Provided records »
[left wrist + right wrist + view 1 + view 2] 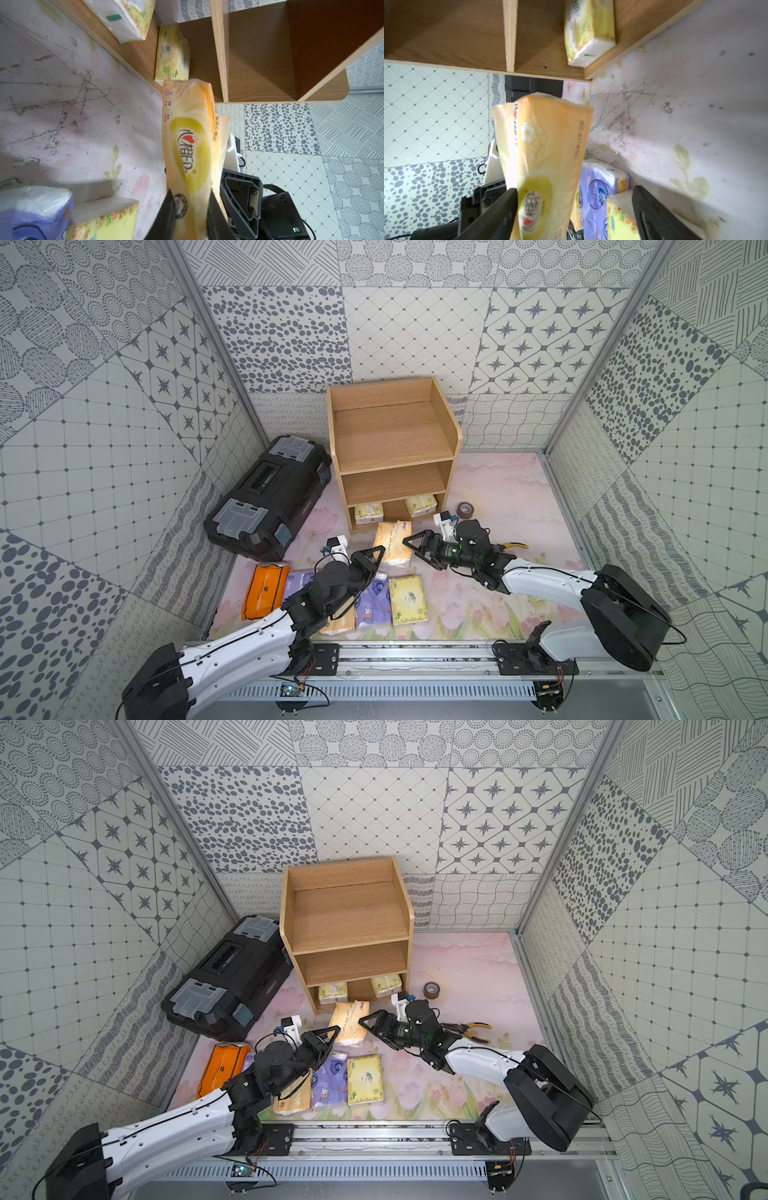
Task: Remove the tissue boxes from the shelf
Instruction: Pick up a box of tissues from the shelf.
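**Peach-yellow pack is out, two more wait on the bottom tier**

We've got the peach-yellow tissue pack (392,541) just in front of the shelf (395,435), outside its bottom tier, with a gripper at each end. The left gripper (191,216) is clenched on it: the left wrist view shows both fingers biting into the soft wrapper. The right gripper (575,207) is released. In the right wrist view one finger lies against the pack and the other stands well apart. We read this as a hand-across, with the left arm taking the load.

Next, we reckon, the right gripper must back away without snagging the wrapper. The left can then lay the pack on the worktop (498,497) beside the row there, near the orange pack (266,591) and the lavender pack (376,601).

That leaves a pale green-yellow pack (368,512) in the left compartment of the bottom tier and a second green-yellow pack (421,504) in the right.

Both top views show no packs on the two upper tiers, which the wrist views barely reach. The wrist views give us the grip itself, which is too small to judge from above. Only a top view catches the yellow-handled pliers (478,1027) behind the right arm.
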Available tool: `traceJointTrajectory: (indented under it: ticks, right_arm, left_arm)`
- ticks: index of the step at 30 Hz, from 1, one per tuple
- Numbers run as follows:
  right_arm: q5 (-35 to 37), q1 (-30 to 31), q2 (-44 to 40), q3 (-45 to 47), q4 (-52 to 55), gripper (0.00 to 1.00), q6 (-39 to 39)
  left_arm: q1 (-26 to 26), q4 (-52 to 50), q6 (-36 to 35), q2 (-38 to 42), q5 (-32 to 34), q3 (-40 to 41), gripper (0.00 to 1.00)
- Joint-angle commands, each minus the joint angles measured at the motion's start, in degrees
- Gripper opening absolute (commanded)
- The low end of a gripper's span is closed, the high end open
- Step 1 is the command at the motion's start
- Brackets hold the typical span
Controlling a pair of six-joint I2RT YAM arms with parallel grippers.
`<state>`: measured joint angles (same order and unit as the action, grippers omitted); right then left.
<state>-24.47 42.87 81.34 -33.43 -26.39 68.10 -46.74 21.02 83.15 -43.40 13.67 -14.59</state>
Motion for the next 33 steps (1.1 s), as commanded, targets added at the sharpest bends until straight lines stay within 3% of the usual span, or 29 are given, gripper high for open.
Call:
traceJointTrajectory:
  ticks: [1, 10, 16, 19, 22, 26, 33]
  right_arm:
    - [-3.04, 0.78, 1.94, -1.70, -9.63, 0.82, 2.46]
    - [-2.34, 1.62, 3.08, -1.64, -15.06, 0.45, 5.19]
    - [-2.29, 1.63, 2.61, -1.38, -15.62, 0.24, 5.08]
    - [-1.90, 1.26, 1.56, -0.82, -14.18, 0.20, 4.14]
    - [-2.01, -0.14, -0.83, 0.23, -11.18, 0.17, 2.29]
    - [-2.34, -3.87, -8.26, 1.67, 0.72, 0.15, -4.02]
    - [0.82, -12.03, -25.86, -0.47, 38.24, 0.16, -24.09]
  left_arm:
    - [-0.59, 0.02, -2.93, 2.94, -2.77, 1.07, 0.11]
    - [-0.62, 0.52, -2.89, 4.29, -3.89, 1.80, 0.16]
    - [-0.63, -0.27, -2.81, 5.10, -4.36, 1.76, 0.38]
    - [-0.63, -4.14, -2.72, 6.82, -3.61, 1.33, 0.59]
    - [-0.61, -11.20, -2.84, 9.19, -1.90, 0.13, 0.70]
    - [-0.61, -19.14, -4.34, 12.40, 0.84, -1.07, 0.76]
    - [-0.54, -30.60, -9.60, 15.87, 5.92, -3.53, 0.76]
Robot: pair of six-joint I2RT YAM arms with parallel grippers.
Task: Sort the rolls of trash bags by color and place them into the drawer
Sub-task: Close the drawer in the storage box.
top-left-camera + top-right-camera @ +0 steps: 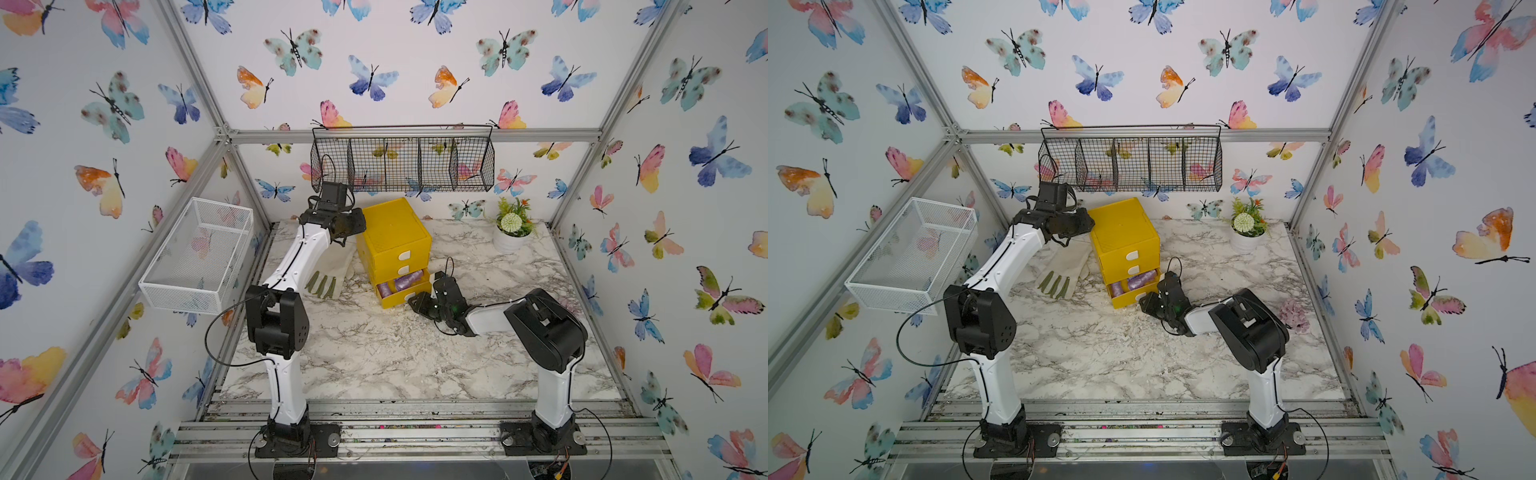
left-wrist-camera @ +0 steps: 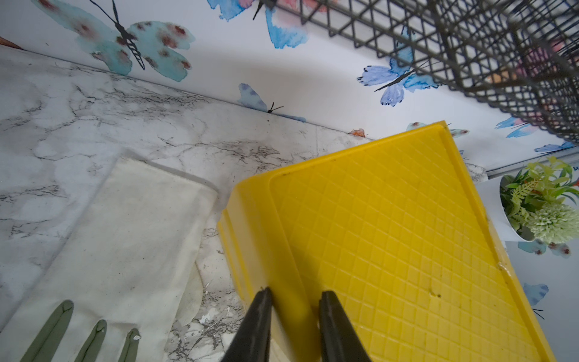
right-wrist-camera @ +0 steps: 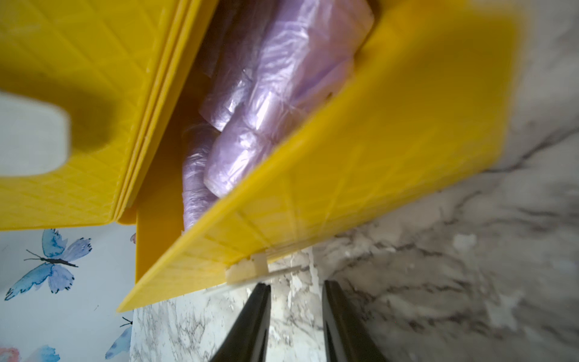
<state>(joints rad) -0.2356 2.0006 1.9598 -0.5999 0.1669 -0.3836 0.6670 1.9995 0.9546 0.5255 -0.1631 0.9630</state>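
Closing step, likely: right end effector (image 3: 294, 286), slightly spread, empty, must push the drawer (image 3: 360, 163) of rolls (image 3: 266, 94) shut; left end effector (image 2: 294, 294) pinches cabinet (image 2: 391, 219).

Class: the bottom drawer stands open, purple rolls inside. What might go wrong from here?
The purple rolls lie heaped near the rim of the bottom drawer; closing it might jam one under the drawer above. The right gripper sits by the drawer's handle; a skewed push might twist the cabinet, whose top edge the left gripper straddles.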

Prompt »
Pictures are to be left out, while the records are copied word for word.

Written answer »
[left wrist + right wrist + view 1 + view 2] 
Task: Remove the tissue boxes from the shelf
Instruction: Pick up a box of tissues from the shelf.
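**Peach-yellow pack is out, two more wait on the bottom tier**

We've got the peach-yellow tissue pack (392,541) just in front of the shelf (395,435), outside its bottom tier, with a gripper at each end. The left gripper (191,216) is clenched on it: the left wrist view shows both fingers biting into the soft wrapper. The right gripper (575,207) is released. In the right wrist view one finger lies against the pack and the other stands well apart. We read this as a hand-across, with the left arm taking the load.

Next, we reckon, the right gripper must back away without snagging the wrapper. The left can then lay the pack on the worktop (498,497) beside the row there, near the orange pack (266,591) and the lavender pack (376,601).

That leaves a pale green-yellow pack (368,512) in the left compartment of the bottom tier and a second green-yellow pack (421,504) in the right.

Both top views show no packs on the two upper tiers, which the wrist views barely reach. The wrist views give us the grip itself, which is too small to judge from above. Only a top view catches the yellow-handled pliers (478,1027) behind the right arm.
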Available tool: `traceJointTrajectory: (indented under it: ticks, right_arm, left_arm)`
- ticks: index of the step at 30 Hz, from 1, one per tuple
- Numbers run as follows:
  right_arm: q5 (-35 to 37), q1 (-30 to 31), q2 (-44 to 40), q3 (-45 to 47), q4 (-52 to 55), gripper (0.00 to 1.00), q6 (-39 to 39)
  left_arm: q1 (-26 to 26), q4 (-52 to 50), q6 (-36 to 35), q2 (-38 to 42), q5 (-32 to 34), q3 (-40 to 41), gripper (0.00 to 1.00)
- Joint-angle commands, each minus the joint angles measured at the motion's start, in degrees
- Gripper opening absolute (commanded)
- The low end of a gripper's span is closed, the high end open
- Step 1 is the command at the motion's start
- Brackets hold the typical span
Controlling a pair of six-joint I2RT YAM arms with parallel grippers.
`<state>`: measured joint angles (same order and unit as the action, grippers omitted); right then left.
<state>-24.47 42.87 81.34 -33.43 -26.39 68.10 -46.74 21.02 83.15 -43.40 13.67 -14.59</state>
Motion for the next 33 steps (1.1 s), as commanded, targets added at the sharpest bends until straight lines stay within 3% of the usual span, or 29 are given, gripper high for open.
Call:
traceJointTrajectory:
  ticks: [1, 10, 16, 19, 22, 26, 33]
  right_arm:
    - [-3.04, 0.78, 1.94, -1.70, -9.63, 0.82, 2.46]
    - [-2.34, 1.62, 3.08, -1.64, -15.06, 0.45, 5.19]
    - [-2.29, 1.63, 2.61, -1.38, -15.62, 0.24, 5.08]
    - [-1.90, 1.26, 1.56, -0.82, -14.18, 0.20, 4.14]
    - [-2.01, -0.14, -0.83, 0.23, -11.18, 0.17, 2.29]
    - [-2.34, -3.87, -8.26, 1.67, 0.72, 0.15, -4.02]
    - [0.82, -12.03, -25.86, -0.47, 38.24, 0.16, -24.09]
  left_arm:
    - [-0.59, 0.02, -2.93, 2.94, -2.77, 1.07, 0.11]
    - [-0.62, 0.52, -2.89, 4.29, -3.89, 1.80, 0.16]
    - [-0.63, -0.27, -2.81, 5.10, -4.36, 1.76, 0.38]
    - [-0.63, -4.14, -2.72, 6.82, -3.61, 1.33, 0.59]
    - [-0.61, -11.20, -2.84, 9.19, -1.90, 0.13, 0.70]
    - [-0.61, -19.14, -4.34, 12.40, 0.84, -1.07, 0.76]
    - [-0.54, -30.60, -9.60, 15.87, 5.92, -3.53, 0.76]
Robot: pair of six-joint I2RT YAM arms with parallel grippers.
Task: Sort the rolls of trash bags by color and place them into the drawer
Sub-task: Close the drawer in the storage box.
top-left-camera + top-right-camera @ +0 steps: 
left-wrist-camera @ +0 steps: 
right-wrist-camera @ +0 steps: 
<state>(joints rad) -0.2356 2.0006 1.9598 -0.5999 0.1669 -0.3836 0.6670 1.9995 0.9546 0.5255 -0.1631 0.9630</state>
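Closing step, likely: right end effector (image 3: 294, 286), slightly spread, empty, must push the drawer (image 3: 360, 163) of rolls (image 3: 266, 94) shut; left end effector (image 2: 294, 294) pinches cabinet (image 2: 391, 219).

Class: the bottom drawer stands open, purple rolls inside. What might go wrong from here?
The purple rolls lie heaped near the rim of the bottom drawer; closing it might jam one under the drawer above. The right gripper sits by the drawer's handle; a skewed push might twist the cabinet, whose top edge the left gripper straddles.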

Now the answer is complete.